Inhibition of Nuclear Entry of MAPK Cascade Proteins as a Novel Mechanism for Treating Cancer (No. 1446)

Lead Researcher: Prof. Rony Seger


Peptide sequences for efficient inhibition of nuclear translocation of proteins.
The ability to regulate cellular localization of a biological component is important for many functions such as gene therapy, protection from toxic chemicals, transport of anti-cancer agents, and possibly preventing nuclear translocation of oncogenes. To ensure accurate cellular functioning, the spatial distribution of proteins needs to be delicately regulated and coordinated. This is particularly apparent in many signaling proteins that dynamically and rapidly change their localization upon extracellular stimulation. The present invention provides peptides that may be used to regulate the nuclear translocation of proteins that endogenously comprise such nuclear translocation signals.

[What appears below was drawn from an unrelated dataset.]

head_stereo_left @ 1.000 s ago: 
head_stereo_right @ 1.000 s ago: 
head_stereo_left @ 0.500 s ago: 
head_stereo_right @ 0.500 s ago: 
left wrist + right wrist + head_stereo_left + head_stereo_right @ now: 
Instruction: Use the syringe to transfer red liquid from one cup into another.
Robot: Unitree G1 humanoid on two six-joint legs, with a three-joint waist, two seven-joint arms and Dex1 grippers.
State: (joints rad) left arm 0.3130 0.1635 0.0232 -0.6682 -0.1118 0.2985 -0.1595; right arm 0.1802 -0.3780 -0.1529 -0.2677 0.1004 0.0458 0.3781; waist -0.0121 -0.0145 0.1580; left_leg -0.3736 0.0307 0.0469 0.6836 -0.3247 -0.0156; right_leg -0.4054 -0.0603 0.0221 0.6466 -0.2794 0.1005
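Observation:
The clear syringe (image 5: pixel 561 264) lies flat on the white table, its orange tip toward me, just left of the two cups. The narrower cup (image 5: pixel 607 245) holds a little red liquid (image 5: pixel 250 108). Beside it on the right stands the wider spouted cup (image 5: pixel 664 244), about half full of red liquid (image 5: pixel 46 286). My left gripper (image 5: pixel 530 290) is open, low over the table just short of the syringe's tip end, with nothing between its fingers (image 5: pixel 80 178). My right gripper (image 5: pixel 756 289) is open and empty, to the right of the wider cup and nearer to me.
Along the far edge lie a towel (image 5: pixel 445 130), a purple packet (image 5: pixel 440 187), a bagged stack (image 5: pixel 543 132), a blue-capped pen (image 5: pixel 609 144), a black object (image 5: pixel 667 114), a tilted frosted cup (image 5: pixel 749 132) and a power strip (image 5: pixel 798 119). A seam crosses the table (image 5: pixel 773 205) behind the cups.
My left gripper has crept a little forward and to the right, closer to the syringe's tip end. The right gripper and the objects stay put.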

  • Inhibition of translocation of endogenous oncogenes and thereby the transcription they induce.
  • Advantages

    • Regulation of the level of nuclear targeting activity by selection of different amino acids in the peptide sequences.

    • Peptides can be modified in order to make them more stable in the body.

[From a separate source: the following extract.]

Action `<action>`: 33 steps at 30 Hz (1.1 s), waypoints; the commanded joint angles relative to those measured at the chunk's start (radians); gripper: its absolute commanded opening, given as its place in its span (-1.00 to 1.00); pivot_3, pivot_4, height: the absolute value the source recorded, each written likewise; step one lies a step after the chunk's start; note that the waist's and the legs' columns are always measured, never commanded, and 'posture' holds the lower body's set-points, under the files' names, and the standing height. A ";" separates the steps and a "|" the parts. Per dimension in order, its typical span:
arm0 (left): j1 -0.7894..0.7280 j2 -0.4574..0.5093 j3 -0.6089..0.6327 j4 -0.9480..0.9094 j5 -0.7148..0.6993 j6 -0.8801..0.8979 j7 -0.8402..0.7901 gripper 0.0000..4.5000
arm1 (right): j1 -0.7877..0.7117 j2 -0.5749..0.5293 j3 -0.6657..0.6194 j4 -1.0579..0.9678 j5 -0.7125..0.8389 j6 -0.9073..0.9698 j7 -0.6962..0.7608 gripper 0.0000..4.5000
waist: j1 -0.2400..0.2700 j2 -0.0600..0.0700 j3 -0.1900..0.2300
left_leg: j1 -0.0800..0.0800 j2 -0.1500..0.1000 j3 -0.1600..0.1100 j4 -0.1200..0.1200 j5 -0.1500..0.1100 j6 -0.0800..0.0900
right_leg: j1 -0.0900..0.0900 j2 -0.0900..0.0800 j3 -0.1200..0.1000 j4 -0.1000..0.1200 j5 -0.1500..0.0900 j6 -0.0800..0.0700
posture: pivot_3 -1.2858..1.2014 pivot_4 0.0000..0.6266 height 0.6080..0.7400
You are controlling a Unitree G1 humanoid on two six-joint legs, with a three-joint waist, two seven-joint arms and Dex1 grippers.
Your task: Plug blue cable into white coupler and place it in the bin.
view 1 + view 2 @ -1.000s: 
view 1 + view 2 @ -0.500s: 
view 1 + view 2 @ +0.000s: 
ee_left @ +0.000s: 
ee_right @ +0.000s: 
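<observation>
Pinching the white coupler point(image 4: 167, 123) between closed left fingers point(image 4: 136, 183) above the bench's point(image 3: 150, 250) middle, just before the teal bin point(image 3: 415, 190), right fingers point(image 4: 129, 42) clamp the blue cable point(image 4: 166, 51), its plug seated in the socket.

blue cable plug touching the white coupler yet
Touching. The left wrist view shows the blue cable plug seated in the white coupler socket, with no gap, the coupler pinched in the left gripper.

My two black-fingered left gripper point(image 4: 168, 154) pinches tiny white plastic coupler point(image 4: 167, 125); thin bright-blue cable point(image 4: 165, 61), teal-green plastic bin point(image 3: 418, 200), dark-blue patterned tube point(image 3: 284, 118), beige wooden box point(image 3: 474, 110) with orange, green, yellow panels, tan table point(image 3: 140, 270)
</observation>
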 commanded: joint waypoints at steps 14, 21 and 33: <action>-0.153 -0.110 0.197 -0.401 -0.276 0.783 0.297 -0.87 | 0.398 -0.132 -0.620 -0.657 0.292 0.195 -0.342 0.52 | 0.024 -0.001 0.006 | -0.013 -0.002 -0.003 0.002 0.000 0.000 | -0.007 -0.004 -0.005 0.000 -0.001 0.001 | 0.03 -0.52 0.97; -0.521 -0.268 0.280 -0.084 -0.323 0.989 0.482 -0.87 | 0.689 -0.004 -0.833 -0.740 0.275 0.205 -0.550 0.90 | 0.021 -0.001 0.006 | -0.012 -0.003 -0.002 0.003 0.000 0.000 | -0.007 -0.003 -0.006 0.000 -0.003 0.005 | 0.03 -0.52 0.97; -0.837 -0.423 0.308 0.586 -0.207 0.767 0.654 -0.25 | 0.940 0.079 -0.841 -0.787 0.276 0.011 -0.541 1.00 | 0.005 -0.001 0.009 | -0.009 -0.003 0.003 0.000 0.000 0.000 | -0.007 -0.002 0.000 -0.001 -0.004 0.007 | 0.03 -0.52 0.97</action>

    • Modulation of the nuclear activities of proteins without harming their cytoplasmic activities.
    • Technology's Essence

      The current invention identifies a 3-amino acid domain (Ser-Pro-Ser, SPS), which is a nuclear translocation signal present in signaling proteins such as extracellular signal-regulated kinase (ERK2) protein, SMAD3 and mitogen-activated protein kinase 1 (MEK1). SPS participates in nuclear translocation upon extracellular stimulation. Since several of these proteins are involved in the regulation of cellular proliferation and oncogenic transformation, the SPS domain can compete with the translocation machinery and therefore prevent the translocation of the proteins into the nucleus. As was shown in animal models, inhibiting this mechanism has an advantage over other ways of inhibition as it doesn’t lead to a negative feedback loop which may enhance the production of the protein.